Хлопнула калитка. В поселке взметнулся собачий лай.
"Что случилось? Что с ним, почему он убежал? Может быть, ему сейчас
надо помочь?.. А может быть, он и не любит..."
Женя растерянно окинула взглядом комнату и только сейчас заметила
разбросанные по столу листки.
"Женя!
Я не могу больше! Я должен сказать тебе все. Меня обязывает к этому
любовь к тебе..."
Белова быстро прочитывала листок за листком.
"Любит! Он любит, и ему тяжело. У него какое-то страшное горе, и он
страдает. Он страдает! Любимый мой!
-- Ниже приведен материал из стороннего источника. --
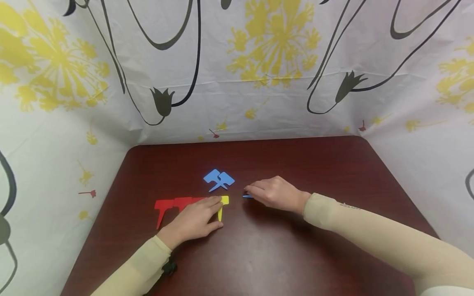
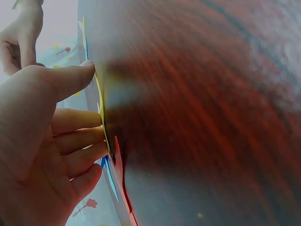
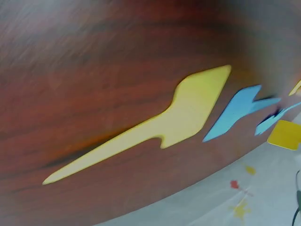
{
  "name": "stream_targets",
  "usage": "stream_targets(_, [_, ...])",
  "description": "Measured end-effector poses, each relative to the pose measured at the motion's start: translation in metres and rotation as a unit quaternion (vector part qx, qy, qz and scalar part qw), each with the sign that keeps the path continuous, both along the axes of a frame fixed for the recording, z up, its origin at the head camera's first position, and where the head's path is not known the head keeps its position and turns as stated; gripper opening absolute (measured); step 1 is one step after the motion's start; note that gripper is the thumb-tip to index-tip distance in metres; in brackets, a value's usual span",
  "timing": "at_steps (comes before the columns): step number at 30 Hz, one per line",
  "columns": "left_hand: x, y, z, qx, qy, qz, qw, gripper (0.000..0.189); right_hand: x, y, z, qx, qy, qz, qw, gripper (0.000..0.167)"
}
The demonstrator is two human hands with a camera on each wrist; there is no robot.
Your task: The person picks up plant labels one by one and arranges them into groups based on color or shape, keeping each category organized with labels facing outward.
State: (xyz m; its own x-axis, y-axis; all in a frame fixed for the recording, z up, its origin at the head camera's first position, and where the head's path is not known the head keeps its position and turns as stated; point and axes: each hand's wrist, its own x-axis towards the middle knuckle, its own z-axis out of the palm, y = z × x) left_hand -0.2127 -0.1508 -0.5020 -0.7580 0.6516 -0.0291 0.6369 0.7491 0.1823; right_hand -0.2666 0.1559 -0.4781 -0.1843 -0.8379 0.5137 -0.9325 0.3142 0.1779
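My left hand (image 1: pixel 196 218) rests on a row of flat T-shaped plant labels, its fingers nearly straight. Fingertips and thumb touch a yellow label (image 1: pixel 224 200); red labels (image 1: pixel 182 202) stretch leftward, partly covered. Lower down, my right hand (image 1: pixel 274 192) hovers with bent fingers over a blue label (image 3: pixel 237 110) lying on the table; only its tip shows in the head view. The right wrist view shows a yellow label (image 3: pixel 190 110) flat beside it. Another yellow label (image 3: pixel 286 135) appears raised above the surface, apparently in the right fingers, which are outside that view.
Two overlapping blue labels (image 1: pixel 218 179) lie farther back, between the hands. The dark red-brown table (image 1: pixel 259 255) has rounded far corners. Patterned cloth (image 1: pixel 222 102) surrounds its back and sides.
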Motion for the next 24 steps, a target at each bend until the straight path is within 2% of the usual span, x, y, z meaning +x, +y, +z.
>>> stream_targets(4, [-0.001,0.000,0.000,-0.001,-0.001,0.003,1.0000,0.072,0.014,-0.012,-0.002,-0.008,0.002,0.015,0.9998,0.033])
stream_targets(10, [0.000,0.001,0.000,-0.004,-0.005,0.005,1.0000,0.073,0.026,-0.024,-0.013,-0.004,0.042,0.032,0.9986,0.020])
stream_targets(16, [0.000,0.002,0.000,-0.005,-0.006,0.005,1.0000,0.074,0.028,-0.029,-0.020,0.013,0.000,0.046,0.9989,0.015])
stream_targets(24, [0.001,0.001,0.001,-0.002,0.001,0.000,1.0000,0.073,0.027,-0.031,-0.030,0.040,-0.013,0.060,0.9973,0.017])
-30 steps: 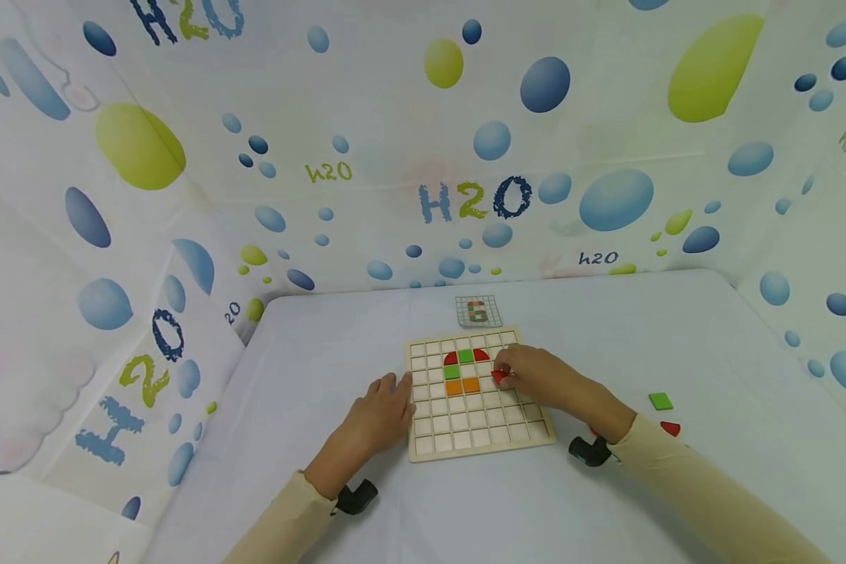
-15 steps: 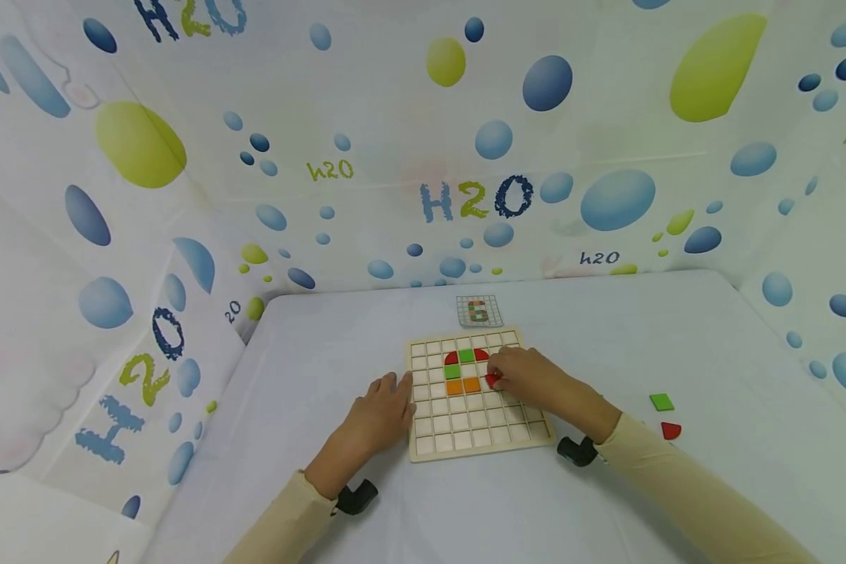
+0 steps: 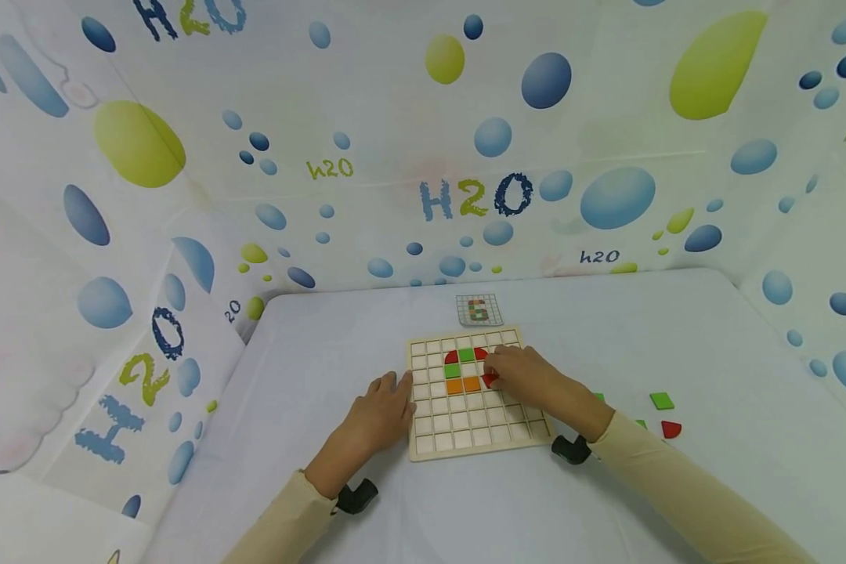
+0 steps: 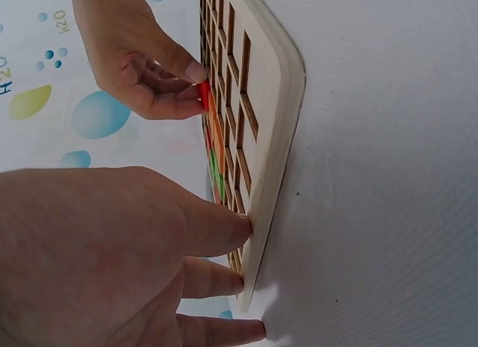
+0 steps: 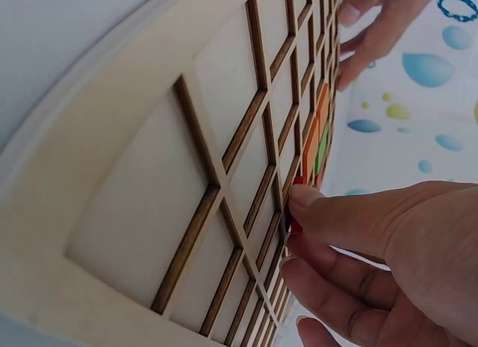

Ему тяжело, а я здесь..."
Женя схватила листки и выбежала из комнаты.
5. ТАИНСТВЕННОЕ СООРУЖЕНИЕ
С момента, когда Крайнгольц нажал кнопку, вмонтированную в письменном
столе, события начали разворачиваться с кинематографической быстротой.
Полицейская машина доставила его в Гринвилл, а остаток ночи он коротал
в вонючей тюремной камере. Утром ему предъявили обвинение, а к полудню
втиснули в закрытый душный автомобиль и повезли в столицу штата. Следующую
ночь он провел также без сна в одиночке столичной тюрьмы и еще не успел
освоиться с Мыслью о том, что его почти наверняка ожидает электрический
стул, как дверь камеры отворилась и вошел юркий худощавый субъект,
назвавшийся адвокатом.
- Разрешите мне, мистер Крайнгольц, выразить свое глубочайшее
сочувствие по поводу утраты вами друга, всеми нами уважаемого доктора
Пауля Буша...
Такое начало разговора Крайнгольцу показалось странным, и он
насторожился, готовый разоблачать адвокатские уловки.
- Благодарю вас, - сухо ответил он, - вы очень любезны, господин
адвокат, но, надеюсь, не только желание выразить мне соболезнование
привело вас сюда, не правда ли?
- Совершенно верно, мистер Крайнгольц, я имею поручение своих
доверителей сообщить вам, что вы свободны, мистер Крайнгольц.
- Свободен?!
- Простите, я не совсем точно выразился. Вы свободны от пребывания в
тюрьме - вы взяты на поруки. Залог за вас уже внесен. Небольшие
формальности в канцелярии - и вы сможете покинуть тюрьму. Ну, а что
касается предъявленного вам обвинения, то и с этим все будет улажено в
самое ближайшее время.
Крайнгольц посмотрел на вертлявого адвоката и подумал, что если он
согласится на "улаживание" дела, то" этим самым признает себя виновным.
- Будет улажено, говорите?
- Ну, конечно! - с деланным энтузиазмом воскликнул адвокат.
- Перспектива не из приятных.
- Неужели вас не радует возможность оставить тюрьму? Я был счастлив,
что вхожу к вам с радостным известием. Поверьте, для адвоката нет ничего
более приятного, чем сообщить об освобождении, об улаживании дела.